Direct three-dimensional printing of a highly customized freestanding hyperelastic bioscaffold for complex craniomaxillofacial reconstruction

Abstract

Due to the anatomical and functional complexities, craniomaxillofacial defects are considered as one of the most intractable orthopedic challenges worldwide. Despite substantial attention given to the development of tissue-engineering biomaterials, poor customization, function, and clinical application of current artificially fabricated bone grafts remain, particularly undesirable mechanical properties and bioactivity to reproducibly regenerate new bone, and lack of surgical and clinical significance. To address these drawbacks, a freestanding 3D-printing bioscaffold with the biomimetic formulation and highly customized performance was developed.

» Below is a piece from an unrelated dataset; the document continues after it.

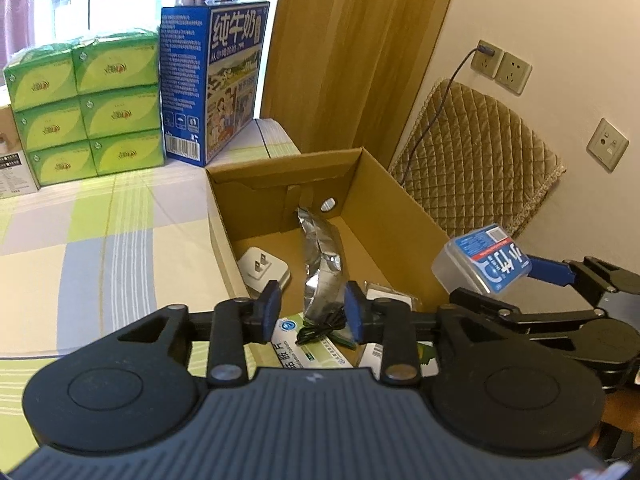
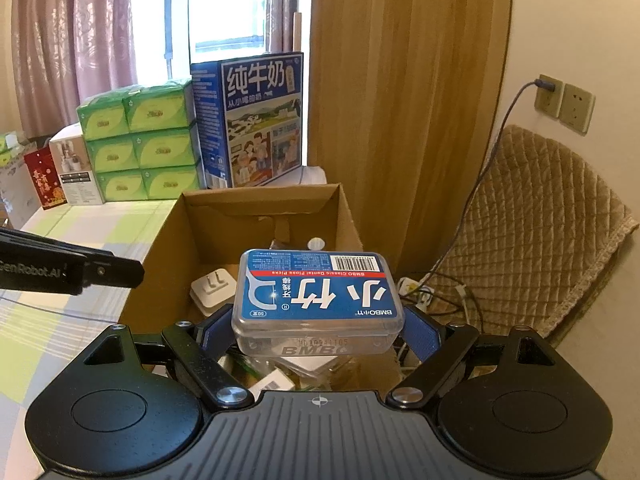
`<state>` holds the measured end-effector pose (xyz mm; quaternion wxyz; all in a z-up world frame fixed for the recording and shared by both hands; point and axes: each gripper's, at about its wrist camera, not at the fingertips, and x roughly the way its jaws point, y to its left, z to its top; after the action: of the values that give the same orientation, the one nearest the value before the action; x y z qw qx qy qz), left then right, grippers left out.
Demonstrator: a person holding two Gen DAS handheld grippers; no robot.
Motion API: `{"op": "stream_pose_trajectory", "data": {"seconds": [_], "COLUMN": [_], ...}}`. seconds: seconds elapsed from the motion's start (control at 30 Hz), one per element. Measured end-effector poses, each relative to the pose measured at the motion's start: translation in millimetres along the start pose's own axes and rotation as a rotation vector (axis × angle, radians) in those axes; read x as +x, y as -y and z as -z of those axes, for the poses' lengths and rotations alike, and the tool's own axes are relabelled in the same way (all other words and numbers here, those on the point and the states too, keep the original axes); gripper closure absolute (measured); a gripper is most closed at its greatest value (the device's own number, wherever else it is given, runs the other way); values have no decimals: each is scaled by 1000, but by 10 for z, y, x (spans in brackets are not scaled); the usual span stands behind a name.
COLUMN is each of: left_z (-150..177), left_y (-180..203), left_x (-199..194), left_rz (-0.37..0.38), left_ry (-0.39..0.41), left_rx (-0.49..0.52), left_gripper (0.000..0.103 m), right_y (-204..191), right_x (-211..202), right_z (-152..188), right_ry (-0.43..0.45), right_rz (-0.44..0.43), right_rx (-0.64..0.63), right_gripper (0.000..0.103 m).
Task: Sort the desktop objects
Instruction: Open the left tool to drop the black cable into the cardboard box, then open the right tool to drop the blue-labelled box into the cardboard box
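Right gripper (image 2: pixel 319 322), frame centre, clamps floss-pick case (image 2: pixel 318 298) by its ends, above cardboard box (image 2: pixel 264 200). Left gripper (image 1: pixel 309 310) parted, empty, low over foil pouch (image 1: pixel 320 256). Risk: smooth plastic slipping, or landing on white plug (image 2: pixel 212 290).

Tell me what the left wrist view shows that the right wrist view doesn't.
Left only: the silver foil pouch and a black cable in the box, between the open left claw. Right only: the floss-pick label, the red bag by the window. Both: the cardboard box, white plug adapter, milk carton, and the right claw gripping the floss box.
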<state>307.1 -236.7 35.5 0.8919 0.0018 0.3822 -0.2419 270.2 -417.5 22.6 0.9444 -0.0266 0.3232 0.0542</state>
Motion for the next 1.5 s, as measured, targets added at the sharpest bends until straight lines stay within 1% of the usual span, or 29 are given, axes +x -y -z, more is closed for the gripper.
{"op": "stream_pose_trajectory", "data": {"seconds": [0.07,0.1,0.13,0.17,0.2,0.23,0.3,0.37,0.47,0.57,1.2,1.23,1.27,1.3,1.37,1.5], "left_z": [-16,-21,-26,-30,-31,-31,-31,-25,-3,25,172,180,188,196,218,254], "left_y": [-16,-26,-39,-53,-67,-80,-115,-154,-199,-208,-445,-454,-466,-482,-503,-550], "left_x": [-34,-50,-67,-83,-101,-115,-139,-163,-201,-237,-254,-253,-255,-257,-265,-282], "left_rz": [-8,-11,-12,-15,-21,-27,-38,-49,-70,-106,-130,-129,-128,-126,-128,-137], "left_ry": [8,11,16,21,26,31,37,42,55,67,50,50,50,51,51,52], "left_rx": [4,4,3,0,-2,-2,-2,-3,6,37,21,19,17,15,13,-3], "left_gripper": [63,60,55,47,42,35,29,19,8,2,1,1,1,1,1,1], "right_y": [-17,-27,-36,-46,-58,-70,-98,-121,-145,-165,-301,-298,-294,-291,-284,-284], "right_x": [12,18,27,35,45,52,66,77,100,129,338,348,356,353,332,318], "right_z": [-12,-19,-26,-33,-41,-47,-57,-65,-76,-87,-171,-177,-185,-192,-201,-217], "right_ry": [-2,-3,-4,-5,-6,-7,-8,-9,-13,-16,-42,-41,-41,-36,-20,-29], "right_rz": [-3,-6,-8,-10,-13,-15,-18,-21,-26,-30,-61,-70,-76,-72,-67,-66], "right_rx": [-2,-3,-4,-6,-7,-9,-13,-15,-17,-20,-27,-18,-8,-1,0,-4], "right_gripper": [19,19,19,19,19,19,19,19,19,19,18,17,8,2,2,2]}}
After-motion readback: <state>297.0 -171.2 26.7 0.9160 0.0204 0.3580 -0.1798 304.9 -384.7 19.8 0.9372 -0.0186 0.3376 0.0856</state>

With the incorporation of urethane-based PEGylated poly(glycerol sebacate) (PEGSU) in ceramic bioinks, the resultant scaffolds can be printed with rapid self-prototyping in low temperature, exhibiting enhanced mechanical strength and hyperelasticity, and supporting cell proliferation and osteogenic differentiation. As indicated by in vivo experiments, the printed grid scaffolds can promote new bone formation in critical-sized cranial defects and thus providing instant protection for sensitive tissues after craniectomy. Furthermore, anatomically scaled craniomaxillofacial bone structures can be printed with high fidelity, and finite element analysis confirmed their routine functionalities after implantation. With these advantages, this self-standing 3D printed biomaterial shows great prospect of clinical application in craniomaxillofacial bone regeneration and provides new horizons for other complex reconstructions.